> Task directions: Filter the listing below down to the lines containing the word "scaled".

> Records for the exercise:

== == ==

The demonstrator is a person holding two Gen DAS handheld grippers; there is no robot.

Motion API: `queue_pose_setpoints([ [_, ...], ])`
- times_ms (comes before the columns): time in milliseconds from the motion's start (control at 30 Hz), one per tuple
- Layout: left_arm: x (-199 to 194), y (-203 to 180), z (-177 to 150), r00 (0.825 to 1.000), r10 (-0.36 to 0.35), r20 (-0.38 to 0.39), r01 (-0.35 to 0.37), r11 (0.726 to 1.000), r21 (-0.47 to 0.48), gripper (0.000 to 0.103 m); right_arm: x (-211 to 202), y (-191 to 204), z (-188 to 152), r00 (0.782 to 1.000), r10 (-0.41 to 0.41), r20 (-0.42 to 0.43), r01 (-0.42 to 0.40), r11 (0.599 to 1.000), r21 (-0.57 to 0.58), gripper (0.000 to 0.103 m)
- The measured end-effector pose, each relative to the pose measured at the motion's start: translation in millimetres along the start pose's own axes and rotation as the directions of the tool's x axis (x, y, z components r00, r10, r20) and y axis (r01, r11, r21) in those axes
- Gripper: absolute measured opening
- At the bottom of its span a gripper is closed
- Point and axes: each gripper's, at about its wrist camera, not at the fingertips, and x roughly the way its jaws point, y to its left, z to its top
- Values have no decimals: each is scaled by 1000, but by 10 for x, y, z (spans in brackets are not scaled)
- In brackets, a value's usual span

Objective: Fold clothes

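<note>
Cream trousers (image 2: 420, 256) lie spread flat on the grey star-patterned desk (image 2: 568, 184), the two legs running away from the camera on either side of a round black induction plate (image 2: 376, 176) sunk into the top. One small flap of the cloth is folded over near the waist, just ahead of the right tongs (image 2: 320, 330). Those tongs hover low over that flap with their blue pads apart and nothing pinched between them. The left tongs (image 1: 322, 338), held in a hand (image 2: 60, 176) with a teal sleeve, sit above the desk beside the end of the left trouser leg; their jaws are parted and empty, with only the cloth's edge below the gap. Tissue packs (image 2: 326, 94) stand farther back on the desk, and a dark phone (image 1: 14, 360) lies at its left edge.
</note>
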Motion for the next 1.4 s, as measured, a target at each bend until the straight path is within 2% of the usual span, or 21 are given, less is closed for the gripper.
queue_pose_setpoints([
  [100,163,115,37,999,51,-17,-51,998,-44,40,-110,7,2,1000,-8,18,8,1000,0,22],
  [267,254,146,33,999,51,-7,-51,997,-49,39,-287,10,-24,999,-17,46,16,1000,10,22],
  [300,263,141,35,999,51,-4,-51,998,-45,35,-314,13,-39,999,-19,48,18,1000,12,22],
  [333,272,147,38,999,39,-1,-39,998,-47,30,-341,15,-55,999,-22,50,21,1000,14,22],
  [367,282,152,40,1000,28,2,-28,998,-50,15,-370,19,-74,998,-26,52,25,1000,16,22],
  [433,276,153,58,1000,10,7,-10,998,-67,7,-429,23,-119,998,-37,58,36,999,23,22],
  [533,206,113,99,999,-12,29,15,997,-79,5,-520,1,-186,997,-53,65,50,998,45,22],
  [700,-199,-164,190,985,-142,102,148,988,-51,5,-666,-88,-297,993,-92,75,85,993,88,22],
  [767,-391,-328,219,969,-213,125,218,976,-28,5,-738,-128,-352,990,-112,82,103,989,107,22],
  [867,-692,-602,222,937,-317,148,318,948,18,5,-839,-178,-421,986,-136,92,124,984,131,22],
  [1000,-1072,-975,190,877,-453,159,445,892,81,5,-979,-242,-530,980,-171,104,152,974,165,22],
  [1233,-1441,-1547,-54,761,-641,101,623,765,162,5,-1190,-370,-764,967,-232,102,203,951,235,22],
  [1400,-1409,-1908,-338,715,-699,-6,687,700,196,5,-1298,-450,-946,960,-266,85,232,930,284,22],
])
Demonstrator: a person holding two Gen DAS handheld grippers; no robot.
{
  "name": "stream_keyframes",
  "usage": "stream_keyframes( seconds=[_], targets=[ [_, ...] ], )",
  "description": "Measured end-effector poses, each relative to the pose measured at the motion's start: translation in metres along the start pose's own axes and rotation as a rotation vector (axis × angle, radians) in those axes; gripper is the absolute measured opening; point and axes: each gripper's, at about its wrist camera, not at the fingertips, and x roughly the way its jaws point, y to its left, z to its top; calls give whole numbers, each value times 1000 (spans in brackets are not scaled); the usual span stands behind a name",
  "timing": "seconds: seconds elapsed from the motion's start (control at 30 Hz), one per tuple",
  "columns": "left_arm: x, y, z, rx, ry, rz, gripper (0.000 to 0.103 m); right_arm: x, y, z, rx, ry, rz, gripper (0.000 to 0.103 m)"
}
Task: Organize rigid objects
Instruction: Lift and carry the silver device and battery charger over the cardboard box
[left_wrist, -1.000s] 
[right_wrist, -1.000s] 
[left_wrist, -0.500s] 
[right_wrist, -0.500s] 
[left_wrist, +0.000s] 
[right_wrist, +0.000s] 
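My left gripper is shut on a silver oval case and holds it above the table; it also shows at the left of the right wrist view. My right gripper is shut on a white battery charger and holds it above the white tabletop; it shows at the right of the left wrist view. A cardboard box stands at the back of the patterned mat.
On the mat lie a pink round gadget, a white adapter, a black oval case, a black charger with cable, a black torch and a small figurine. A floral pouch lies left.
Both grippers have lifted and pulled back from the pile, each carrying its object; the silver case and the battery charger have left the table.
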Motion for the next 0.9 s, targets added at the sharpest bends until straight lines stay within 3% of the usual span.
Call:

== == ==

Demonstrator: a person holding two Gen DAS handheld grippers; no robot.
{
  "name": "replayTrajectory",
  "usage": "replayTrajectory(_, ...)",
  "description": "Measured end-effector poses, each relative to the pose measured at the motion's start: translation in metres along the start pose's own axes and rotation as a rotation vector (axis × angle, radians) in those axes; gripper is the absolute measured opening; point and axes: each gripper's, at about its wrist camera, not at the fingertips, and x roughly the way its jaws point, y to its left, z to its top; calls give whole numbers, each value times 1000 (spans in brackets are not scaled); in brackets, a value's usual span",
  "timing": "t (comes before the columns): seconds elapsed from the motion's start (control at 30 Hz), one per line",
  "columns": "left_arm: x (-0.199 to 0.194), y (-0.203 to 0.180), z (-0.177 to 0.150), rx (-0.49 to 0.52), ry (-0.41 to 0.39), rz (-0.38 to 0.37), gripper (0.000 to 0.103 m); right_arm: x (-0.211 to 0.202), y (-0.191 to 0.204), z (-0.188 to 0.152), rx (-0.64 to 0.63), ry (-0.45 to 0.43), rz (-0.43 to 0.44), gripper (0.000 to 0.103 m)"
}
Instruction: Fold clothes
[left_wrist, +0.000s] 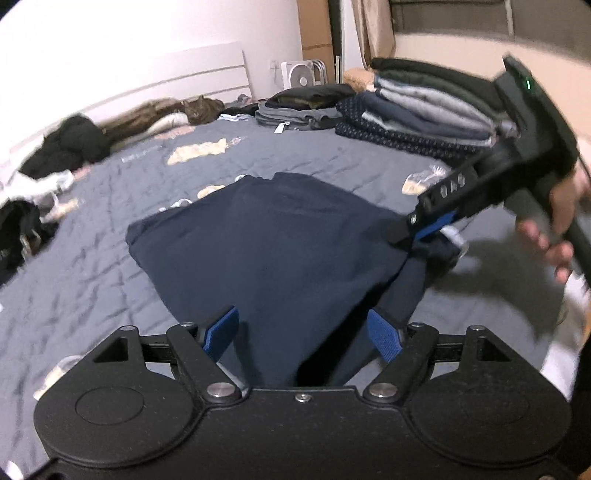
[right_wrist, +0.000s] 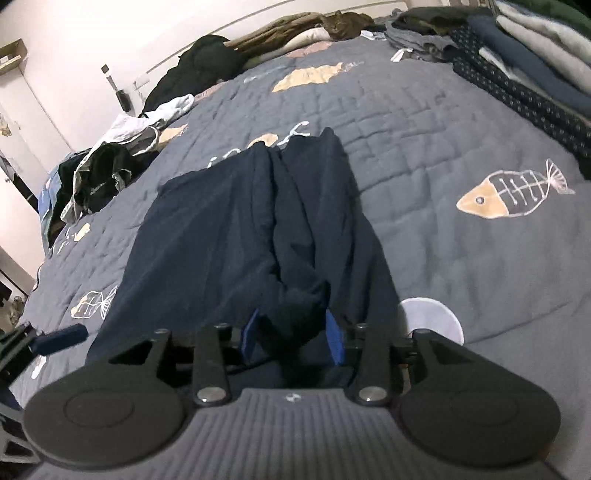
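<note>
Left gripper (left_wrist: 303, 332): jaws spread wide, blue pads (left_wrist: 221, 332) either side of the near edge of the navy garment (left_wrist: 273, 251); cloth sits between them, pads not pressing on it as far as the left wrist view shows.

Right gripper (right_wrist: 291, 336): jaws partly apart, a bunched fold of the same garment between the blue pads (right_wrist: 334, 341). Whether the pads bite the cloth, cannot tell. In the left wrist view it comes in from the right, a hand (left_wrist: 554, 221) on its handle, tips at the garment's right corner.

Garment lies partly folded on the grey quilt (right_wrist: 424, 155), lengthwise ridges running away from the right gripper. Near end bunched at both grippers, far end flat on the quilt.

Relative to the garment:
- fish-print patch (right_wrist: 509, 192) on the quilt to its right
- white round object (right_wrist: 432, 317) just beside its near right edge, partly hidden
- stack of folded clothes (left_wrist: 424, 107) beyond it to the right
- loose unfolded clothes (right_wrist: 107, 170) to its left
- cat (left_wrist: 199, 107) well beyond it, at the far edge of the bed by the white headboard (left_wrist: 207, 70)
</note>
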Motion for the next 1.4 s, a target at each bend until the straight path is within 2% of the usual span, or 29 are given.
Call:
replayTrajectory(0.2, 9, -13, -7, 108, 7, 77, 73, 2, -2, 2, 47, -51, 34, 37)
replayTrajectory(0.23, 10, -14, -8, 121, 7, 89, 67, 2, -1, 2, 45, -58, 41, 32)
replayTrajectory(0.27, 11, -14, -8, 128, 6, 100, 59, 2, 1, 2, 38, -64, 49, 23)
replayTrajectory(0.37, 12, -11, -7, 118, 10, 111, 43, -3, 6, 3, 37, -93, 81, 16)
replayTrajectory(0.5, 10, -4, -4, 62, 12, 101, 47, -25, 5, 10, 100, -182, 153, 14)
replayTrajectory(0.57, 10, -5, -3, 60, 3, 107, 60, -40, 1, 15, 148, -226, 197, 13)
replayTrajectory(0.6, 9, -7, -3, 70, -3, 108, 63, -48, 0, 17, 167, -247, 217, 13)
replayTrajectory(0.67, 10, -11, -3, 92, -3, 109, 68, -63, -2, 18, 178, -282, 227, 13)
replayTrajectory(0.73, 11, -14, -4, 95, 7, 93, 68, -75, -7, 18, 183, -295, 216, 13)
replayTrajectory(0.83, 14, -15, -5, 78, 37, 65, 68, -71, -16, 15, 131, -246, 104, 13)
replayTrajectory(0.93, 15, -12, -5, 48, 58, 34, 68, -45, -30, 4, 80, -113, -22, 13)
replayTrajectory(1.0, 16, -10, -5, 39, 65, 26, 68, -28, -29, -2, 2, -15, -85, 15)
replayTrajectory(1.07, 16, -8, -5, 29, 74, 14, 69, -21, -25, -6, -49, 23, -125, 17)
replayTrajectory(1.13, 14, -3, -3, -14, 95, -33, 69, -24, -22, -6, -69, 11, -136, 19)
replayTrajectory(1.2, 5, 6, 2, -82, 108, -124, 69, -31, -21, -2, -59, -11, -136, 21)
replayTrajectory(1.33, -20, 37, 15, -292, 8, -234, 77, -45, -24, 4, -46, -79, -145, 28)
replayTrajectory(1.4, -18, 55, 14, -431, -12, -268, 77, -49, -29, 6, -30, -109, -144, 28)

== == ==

> Answer section:
- Values have no decimals: each is scaled by 1000, but by 10 for x, y, z (spans in brackets are not scaled)
  "description": "Measured end-effector poses, each relative to the pose measured at the motion's start: translation in metres along the start pose's own axes and rotation as a rotation vector (axis × angle, radians) in those axes; gripper is the absolute measured opening; point and axes: each gripper's, at about its wrist camera, not at the fingertips, and x roughly the way its jaws point, y to its left, z to its top; calls give whole numbers, each value times 1000 (spans in brackets are not scaled); the usual span stands behind a name",
  "description": "Measured end-effector poses, each relative to the pose measured at the motion's start: translation in metres along the start pose's own axes and rotation as a rotation vector (axis × angle, radians) in those axes; gripper is the absolute measured opening; point and axes: each gripper's, at about its wrist camera, not at the fingertips, and x roughly the way its jaws point, y to its left, z to its top; calls give whole numbers, each value times 1000 (spans in brackets are not scaled); in brackets, a value's usual span",

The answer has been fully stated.